Aim of the exercise -> For this task, copy all of the data below exactly and skip the pictures.

═══ Data shown

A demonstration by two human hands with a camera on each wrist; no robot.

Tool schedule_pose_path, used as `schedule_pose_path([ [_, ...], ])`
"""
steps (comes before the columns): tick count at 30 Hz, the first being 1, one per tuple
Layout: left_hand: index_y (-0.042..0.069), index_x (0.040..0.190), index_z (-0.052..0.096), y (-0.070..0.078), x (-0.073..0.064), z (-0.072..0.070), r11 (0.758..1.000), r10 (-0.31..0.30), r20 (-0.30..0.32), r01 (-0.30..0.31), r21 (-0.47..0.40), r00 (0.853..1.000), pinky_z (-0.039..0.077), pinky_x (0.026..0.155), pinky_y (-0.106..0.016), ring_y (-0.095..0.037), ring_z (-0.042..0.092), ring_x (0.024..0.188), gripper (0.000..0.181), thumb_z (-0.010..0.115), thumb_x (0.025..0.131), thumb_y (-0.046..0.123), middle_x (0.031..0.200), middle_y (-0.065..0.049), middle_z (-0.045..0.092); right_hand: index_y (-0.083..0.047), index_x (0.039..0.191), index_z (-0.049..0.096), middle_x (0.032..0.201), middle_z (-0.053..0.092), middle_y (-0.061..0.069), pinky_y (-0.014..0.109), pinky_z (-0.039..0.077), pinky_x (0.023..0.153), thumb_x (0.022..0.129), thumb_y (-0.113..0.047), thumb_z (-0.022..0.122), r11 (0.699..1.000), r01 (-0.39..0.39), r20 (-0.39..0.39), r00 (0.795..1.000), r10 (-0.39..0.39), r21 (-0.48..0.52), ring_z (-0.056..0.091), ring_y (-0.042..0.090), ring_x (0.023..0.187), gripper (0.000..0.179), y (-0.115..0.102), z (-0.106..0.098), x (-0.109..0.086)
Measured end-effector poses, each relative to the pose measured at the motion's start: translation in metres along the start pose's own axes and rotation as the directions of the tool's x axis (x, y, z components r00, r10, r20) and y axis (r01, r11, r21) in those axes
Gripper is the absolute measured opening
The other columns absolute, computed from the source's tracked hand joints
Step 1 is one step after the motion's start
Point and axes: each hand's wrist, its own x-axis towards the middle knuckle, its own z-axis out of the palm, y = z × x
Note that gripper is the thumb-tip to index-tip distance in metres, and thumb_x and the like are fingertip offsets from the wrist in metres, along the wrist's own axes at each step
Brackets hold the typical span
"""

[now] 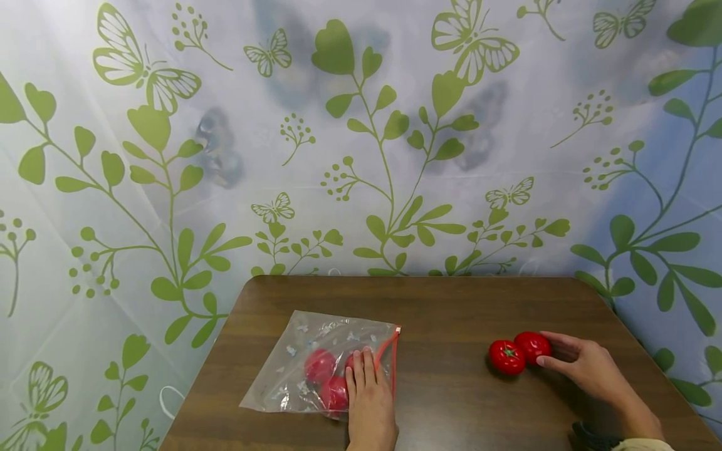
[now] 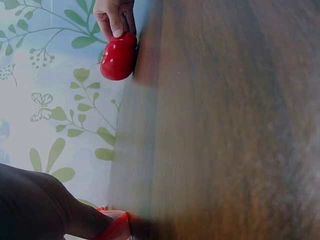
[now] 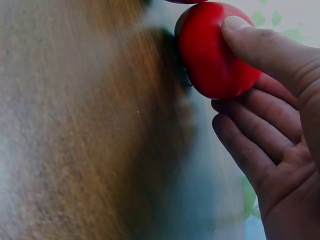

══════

Expected output ->
A demonstration by two human hands with a camera on each wrist; no robot.

Tool schedule_pose_path, used as `schedule_pose_path([ [_, ...], ])`
"""
steps (comes before the columns): tick count at 30 Hz, the first being 1, one per tuple
Layout: left_hand: index_y (-0.042..0.069), index_x (0.040..0.190), index_z (-0.052..0.096), y (-0.070..0.078), x (-0.073..0.064), z (-0.072..0.070), r11 (0.758..1.000), r10 (-0.31..0.30), r20 (-0.30..0.32), r01 (-0.30..0.31), r21 (-0.47..0.40), r00 (0.853..1.000), pinky_z (-0.039..0.077), pinky_x (0.026..0.155), pinky_y (-0.106..0.016), ring_y (-0.095..0.037), ring_z (-0.042..0.092), ring_x (0.024..0.188), gripper (0.000..0.181), thumb_z (-0.010..0.115), thumb_x (0.025..0.131), thumb_y (-0.046..0.123), middle_x (0.031..0.200), middle_y (-0.065..0.049), middle_z (-0.045..0.092); right_hand: index_y (-0.083..0.047), index_x (0.039..0.191), index_z (-0.049..0.096), middle_x (0.032..0.201), middle_z (-0.053..0.092), middle_y (-0.061..0.069), pinky_y (-0.014..0.109), pinky_z (-0.039..0.077), pinky_x (0.023..0.153), thumb_x (0.022..0.129), thumb_y (-0.113..0.047), thumb_z (-0.022..0.122), r11 (0.699..1.000), r01 (-0.39..0.39), r20 (-0.39..0.39), r00 (0.795..1.000), r10 (-0.39..0.39), r21 (-0.48..0.52), ring_z (-0.056..0.091), ring_y (-0.042..0.090), ring_x (0.023..0.187), gripper (0.000..0.179), y (-0.115..0.102), z (-0.106..0.098), x (-0.109..0.086)
Measured end-effector poses, each relative to the pose measured at the motion's start: translation in metres along the start pose's own axes and rotation as the directions of the tool's x axis (x, y, z components r00, r10, r20) and y axis (r01, r11, r21) in those axes
Gripper is the absolute measured opening
The other columns absolute, computed from the source's tracked hand joints
Step 1 is one step after the motion's start
Point and axes: each hand's wrist, its own x-axis towards the middle knuckle, its own z-axis out of the palm, y = z × x
Note that gripper is the thumb-tip to index-tip distance in metres, and thumb_x and the like are fingertip offsets from the wrist in metres, along the wrist's own axes at each step
Brackets hold the typical span
"""

[now] 
[now] 
[now] 

No further output is expected.